Excluding any images, copy all of the lines below precisely as written.
%%
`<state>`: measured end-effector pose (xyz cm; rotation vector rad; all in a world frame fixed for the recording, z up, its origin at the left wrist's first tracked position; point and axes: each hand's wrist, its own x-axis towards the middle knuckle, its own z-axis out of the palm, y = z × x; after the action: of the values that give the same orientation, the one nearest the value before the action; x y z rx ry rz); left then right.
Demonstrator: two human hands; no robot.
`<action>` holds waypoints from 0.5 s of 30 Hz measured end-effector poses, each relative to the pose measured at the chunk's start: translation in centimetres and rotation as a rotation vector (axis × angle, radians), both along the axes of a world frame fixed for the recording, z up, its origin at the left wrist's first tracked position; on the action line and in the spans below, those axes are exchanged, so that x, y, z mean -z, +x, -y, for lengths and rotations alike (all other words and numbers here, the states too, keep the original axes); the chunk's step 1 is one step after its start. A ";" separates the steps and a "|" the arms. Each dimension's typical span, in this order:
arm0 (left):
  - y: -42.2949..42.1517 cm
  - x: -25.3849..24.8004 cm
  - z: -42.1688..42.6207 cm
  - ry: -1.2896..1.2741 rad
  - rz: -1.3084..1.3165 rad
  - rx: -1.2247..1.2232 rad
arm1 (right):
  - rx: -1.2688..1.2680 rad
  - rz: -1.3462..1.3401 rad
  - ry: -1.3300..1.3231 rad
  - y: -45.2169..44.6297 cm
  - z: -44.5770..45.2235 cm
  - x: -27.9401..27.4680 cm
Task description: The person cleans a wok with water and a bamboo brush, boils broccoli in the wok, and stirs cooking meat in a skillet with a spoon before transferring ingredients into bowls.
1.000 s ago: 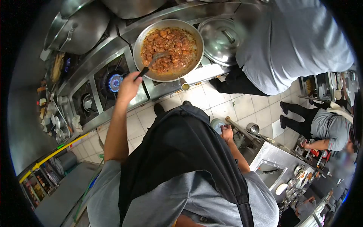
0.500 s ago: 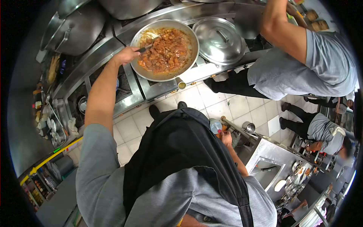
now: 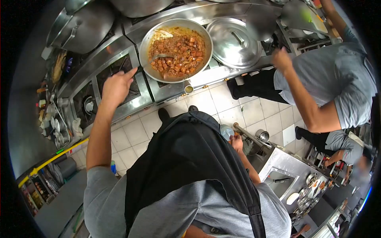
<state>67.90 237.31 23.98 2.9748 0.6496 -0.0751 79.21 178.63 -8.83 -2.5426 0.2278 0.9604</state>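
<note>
- A round metal lid [image 3: 228, 49], its handle uppermost.
- A large metal pot [image 3: 89, 31] at upper left, and another pot [image 3: 139, 8] cut off by the top edge.
- A co-worker [image 3: 323, 73] in grey shirt and black trousers; a second person [image 3: 343, 144] beyond.
- A yellow rail [image 3: 49, 163] at lower left.
- A metal worktop [image 3: 278, 160] with a rectangular basin.
- Pale floor tiles [image 3: 224, 101].

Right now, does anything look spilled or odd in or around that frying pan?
One thing: a pale patch at the upper left inside the frying pan stands out against the reddish-brown chunks. I can't tell what it is. No spill is evident.
</note>
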 end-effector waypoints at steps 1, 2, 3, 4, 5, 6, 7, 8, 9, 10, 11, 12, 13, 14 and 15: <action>-0.9 0.4 0.7 -0.016 0.021 0.008 | -0.003 0.004 -0.001 0.1 -0.2 0.0; -1.7 1.0 1.3 -0.031 0.043 0.016 | -0.005 0.008 -0.002 0.2 -0.4 -0.2; -2.4 1.8 2.0 -0.041 0.040 0.031 | -0.008 0.013 -0.003 0.3 -0.6 -0.4; -2.1 2.8 2.4 -0.070 -0.007 0.018 | 0.000 0.000 -0.007 0.4 -0.9 -0.4; -1.6 3.9 2.9 -0.099 -0.054 0.003 | 0.006 -0.014 -0.011 0.4 -1.0 -0.4; -1.2 5.1 3.3 -0.129 -0.101 -0.014 | 0.011 -0.027 -0.015 0.4 -1.1 -0.4; -0.6 6.9 3.3 -0.116 -0.077 -0.050 | 0.007 -0.028 -0.001 0.4 -0.7 0.5; 0.2 9.0 3.0 -0.102 -0.051 -0.085 | 0.004 -0.028 0.014 0.5 0.1 2.3; 1.0 10.4 2.7 -0.087 -0.026 -0.117 | 0.004 -0.028 0.028 0.5 0.4 3.3; 1.5 11.1 2.8 -0.101 0.025 -0.160 | 0.004 -0.033 0.034 0.6 0.3 2.8; 2.1 11.6 3.0 -0.114 0.076 -0.202 | 0.005 -0.037 0.039 0.9 0.0 1.8; 2.5 12.0 3.0 -0.128 0.128 -0.243 | 0.009 -0.040 0.044 1.3 -0.3 0.8; 2.6 12.4 2.6 -0.179 0.317 -0.252 | 0.012 -0.047 0.038 1.6 -0.6 0.0; 3.1 10.7 2.5 -0.182 0.308 -0.287 | 0.015 -0.054 0.031 1.7 -0.8 -0.6; 3.4 8.8 1.9 -0.184 0.298 -0.324 | 0.017 -0.061 0.023 1.7 -1.1 -1.2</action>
<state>71.31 235.40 15.19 2.5930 1.0064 0.3075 80.89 179.72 -7.65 -2.4888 0.2544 1.0296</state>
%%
Written solution:
`<state>`: measured end-effector pose (xyz cm; rotation vector rad; all in a world frame fixed for the recording, z up, its origin at the left wrist's first tracked position; point and axes: each hand's wrist, its own x-axis towards the middle knuckle, its own z-axis out of the palm, y = z × x; after the action: of the values that give the same orientation, the one nearest the value before the action; x y z rx ry rz); left then right.
Demonstrator: two human hands; no robot.
`<action>` holds waypoints from 0.5 s of 30 Hz measured end-effector poses, each relative to the pose measured at the chunk's start: translation in centimetres and rotation as a rotation vector (axis × angle, radians), both along the axes of a world frame fixed for the recording, z up, its origin at the left wrist's first tracked position; on the action line and in the spans below, those axes are exchanged, so that x, y, z mean -z, +x, -y, for lengths and rotations alike (all other words and numbers here, the states too, keep the original axes); the chunk's step 1 is one step after its start. A ";" separates the steps and a "|" the arms. Each dimension's typical span, in this order:
arm0 (left):
  - y: -42.2949..42.1517 cm
  - x: -25.3849..24.8004 cm
  - z: -42.1688..42.6207 cm
  - ry: -1.2896..1.2741 rad
  - rz: -1.3084..1.3165 rad
  - rx: -1.2247..1.2232 rad
arm1 (right):
  - rx: -1.2688..1.2680 rad
  - rz: -1.3462..1.3401 rad
  - ry: -1.3300..1.3231 rad
  - y: -45.2169..44.6297 cm
  - z: -44.5770..45.2235 cm
  - x: -27.9401..27.4680 cm
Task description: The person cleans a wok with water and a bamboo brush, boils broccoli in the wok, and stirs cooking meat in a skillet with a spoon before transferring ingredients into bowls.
1.000 s ago: 
0.500 s ago: 
now: 
<state>67.90 237.31 23.98 2.9748 0.6496 -0.0751 79.21 178.63 -8.83 -2.5426 0.2278 0.9604</state>
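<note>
- A round metal lid [image 3: 228, 49], its handle uppermost.
- A large metal pot [image 3: 89, 31] at upper left, and another pot [image 3: 139, 8] cut off by the top edge.
- A co-worker [image 3: 323, 73] in grey shirt and black trousers; a second person [image 3: 343, 144] beyond.
- A yellow rail [image 3: 49, 163] at lower left.
- A metal worktop [image 3: 278, 160] with a rectangular basin.
- Pale floor tiles [image 3: 224, 101].

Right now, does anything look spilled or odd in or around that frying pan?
One thing: a pale patch at the upper left inside the frying pan stands out against the reddish-brown chunks. I can't tell what it is. No spill is evident.
</note>
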 end-effector waypoints at steps 1, 2, 3, 4, 5, 6, 7, 8, 9, 10, 11, 12, 13, 14 and 15: <action>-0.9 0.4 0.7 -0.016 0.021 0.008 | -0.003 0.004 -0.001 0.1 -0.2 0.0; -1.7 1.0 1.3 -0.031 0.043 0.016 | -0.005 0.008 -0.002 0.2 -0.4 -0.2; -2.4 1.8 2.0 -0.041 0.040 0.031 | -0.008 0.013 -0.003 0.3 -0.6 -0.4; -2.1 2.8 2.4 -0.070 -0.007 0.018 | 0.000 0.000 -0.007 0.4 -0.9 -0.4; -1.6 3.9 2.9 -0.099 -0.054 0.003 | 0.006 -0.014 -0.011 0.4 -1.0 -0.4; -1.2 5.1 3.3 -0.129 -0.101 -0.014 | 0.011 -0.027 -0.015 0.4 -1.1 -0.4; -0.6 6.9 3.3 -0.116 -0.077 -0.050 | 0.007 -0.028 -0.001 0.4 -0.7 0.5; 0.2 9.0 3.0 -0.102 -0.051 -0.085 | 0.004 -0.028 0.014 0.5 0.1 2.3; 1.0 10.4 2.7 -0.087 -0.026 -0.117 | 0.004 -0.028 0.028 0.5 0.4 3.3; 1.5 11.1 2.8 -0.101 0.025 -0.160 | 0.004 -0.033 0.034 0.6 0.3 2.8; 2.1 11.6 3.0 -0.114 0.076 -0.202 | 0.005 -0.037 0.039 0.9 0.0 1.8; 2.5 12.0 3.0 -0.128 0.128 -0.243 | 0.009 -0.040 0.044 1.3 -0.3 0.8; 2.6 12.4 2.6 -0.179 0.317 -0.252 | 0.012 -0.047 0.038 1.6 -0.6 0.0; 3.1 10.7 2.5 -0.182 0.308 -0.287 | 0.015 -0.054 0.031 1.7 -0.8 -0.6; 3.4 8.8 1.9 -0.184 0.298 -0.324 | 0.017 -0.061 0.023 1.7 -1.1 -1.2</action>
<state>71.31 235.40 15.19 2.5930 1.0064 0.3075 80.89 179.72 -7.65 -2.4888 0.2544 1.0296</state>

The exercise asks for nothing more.